### EXERCISE PROMPT
Reproduce the whole listing, keeping each word unchanged.

### GIVEN DATA
++++++++++++++++++++

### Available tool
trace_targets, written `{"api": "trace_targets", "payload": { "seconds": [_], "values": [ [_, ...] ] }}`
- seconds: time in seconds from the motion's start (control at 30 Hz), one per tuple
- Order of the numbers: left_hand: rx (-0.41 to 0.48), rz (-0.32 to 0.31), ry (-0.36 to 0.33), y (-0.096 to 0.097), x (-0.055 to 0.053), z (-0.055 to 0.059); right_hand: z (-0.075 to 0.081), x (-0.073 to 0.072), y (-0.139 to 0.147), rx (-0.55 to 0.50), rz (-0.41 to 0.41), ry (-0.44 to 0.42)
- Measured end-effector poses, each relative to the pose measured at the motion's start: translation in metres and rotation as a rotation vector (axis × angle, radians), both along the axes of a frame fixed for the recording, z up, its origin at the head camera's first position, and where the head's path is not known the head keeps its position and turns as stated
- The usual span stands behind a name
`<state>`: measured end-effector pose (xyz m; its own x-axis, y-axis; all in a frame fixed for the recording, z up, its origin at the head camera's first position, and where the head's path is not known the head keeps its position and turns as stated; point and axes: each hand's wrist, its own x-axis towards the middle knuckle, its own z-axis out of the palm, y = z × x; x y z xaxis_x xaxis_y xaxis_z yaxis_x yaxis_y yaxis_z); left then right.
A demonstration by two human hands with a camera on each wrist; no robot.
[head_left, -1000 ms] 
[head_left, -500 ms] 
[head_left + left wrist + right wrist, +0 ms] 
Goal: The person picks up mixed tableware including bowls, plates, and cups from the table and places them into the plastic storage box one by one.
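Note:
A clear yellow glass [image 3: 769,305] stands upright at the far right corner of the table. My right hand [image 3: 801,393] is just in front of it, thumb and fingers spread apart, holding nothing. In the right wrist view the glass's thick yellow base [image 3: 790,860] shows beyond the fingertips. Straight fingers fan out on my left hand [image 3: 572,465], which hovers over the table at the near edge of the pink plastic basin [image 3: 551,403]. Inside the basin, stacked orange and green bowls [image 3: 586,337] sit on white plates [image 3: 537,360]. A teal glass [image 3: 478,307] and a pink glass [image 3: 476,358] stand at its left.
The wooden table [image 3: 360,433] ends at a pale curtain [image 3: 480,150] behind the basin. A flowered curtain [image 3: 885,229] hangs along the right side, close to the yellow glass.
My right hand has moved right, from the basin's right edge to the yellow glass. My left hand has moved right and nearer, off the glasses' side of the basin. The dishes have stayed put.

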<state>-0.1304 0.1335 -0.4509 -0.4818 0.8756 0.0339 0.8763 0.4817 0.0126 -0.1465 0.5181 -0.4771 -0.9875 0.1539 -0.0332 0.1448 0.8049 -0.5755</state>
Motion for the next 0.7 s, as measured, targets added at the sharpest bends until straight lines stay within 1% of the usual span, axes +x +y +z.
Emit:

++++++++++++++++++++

### RESULT
### Available tool
trace_targets, written `{"api": "trace_targets", "payload": { "seconds": [_], "values": [ [_, ...] ] }}`
- seconds: time in seconds from the motion's start (control at 30 Hz), one per tuple
- Order of the numbers: left_hand: rx (-0.41 to 0.48), rz (-0.32 to 0.31), ry (-0.36 to 0.33), y (-0.096 to 0.097), x (-0.055 to 0.053), z (-0.055 to 0.059); right_hand: z (-0.075 to 0.081), x (-0.073 to 0.072), y (-0.139 to 0.147), rx (-0.55 to 0.50), rz (-0.41 to 0.41), ry (-0.44 to 0.42)
- Measured end-effector poses, each relative to the pose measured at the motion's start: translation in metres and rotation as a rotation vector (axis × angle, radians), both along the axes of a frame fixed for the recording, z up, its origin at the head camera's first position, and where the head's path is not known the head keeps its position and turns as stated
- The usual span stands behind a name
`<state>`: measured end-effector pose (xyz m; its own x-axis, y-axis; all in a frame fixed for the recording, z up, its origin at the head camera's first position, and where the head's path is not known the head keeps its position and turns as stated; point and axes: each hand's wrist, its own x-axis towards the middle knuckle, its own z-axis out of the palm, y = z × x; x y z xaxis_x xaxis_y xaxis_z yaxis_x yaxis_y yaxis_z); left then right.
A demonstration by two human hands with a camera on each wrist; no robot.
[head_left, -1000 ms] 
[head_left, -500 ms] 
[head_left + left wrist + right wrist, +0 ms] 
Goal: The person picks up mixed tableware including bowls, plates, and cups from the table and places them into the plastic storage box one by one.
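Note:
A clear yellow glass [image 3: 769,305] stands upright at the far right corner of the table. My right hand [image 3: 801,393] is just in front of it, thumb and fingers spread apart, holding nothing. In the right wrist view the glass's thick yellow base [image 3: 790,860] shows beyond the fingertips. Straight fingers fan out on my left hand [image 3: 572,465], which hovers over the table at the near edge of the pink plastic basin [image 3: 551,403]. Inside the basin, stacked orange and green bowls [image 3: 586,337] sit on white plates [image 3: 537,360]. A teal glass [image 3: 478,307] and a pink glass [image 3: 476,358] stand at its left.
The wooden table [image 3: 360,433] ends at a pale curtain [image 3: 480,150] behind the basin. A flowered curtain [image 3: 885,229] hangs along the right side, close to the yellow glass.
My right hand has moved right, from the basin's right edge to the yellow glass. My left hand has moved right and nearer, off the glasses' side of the basin. The dishes have stayed put.
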
<state>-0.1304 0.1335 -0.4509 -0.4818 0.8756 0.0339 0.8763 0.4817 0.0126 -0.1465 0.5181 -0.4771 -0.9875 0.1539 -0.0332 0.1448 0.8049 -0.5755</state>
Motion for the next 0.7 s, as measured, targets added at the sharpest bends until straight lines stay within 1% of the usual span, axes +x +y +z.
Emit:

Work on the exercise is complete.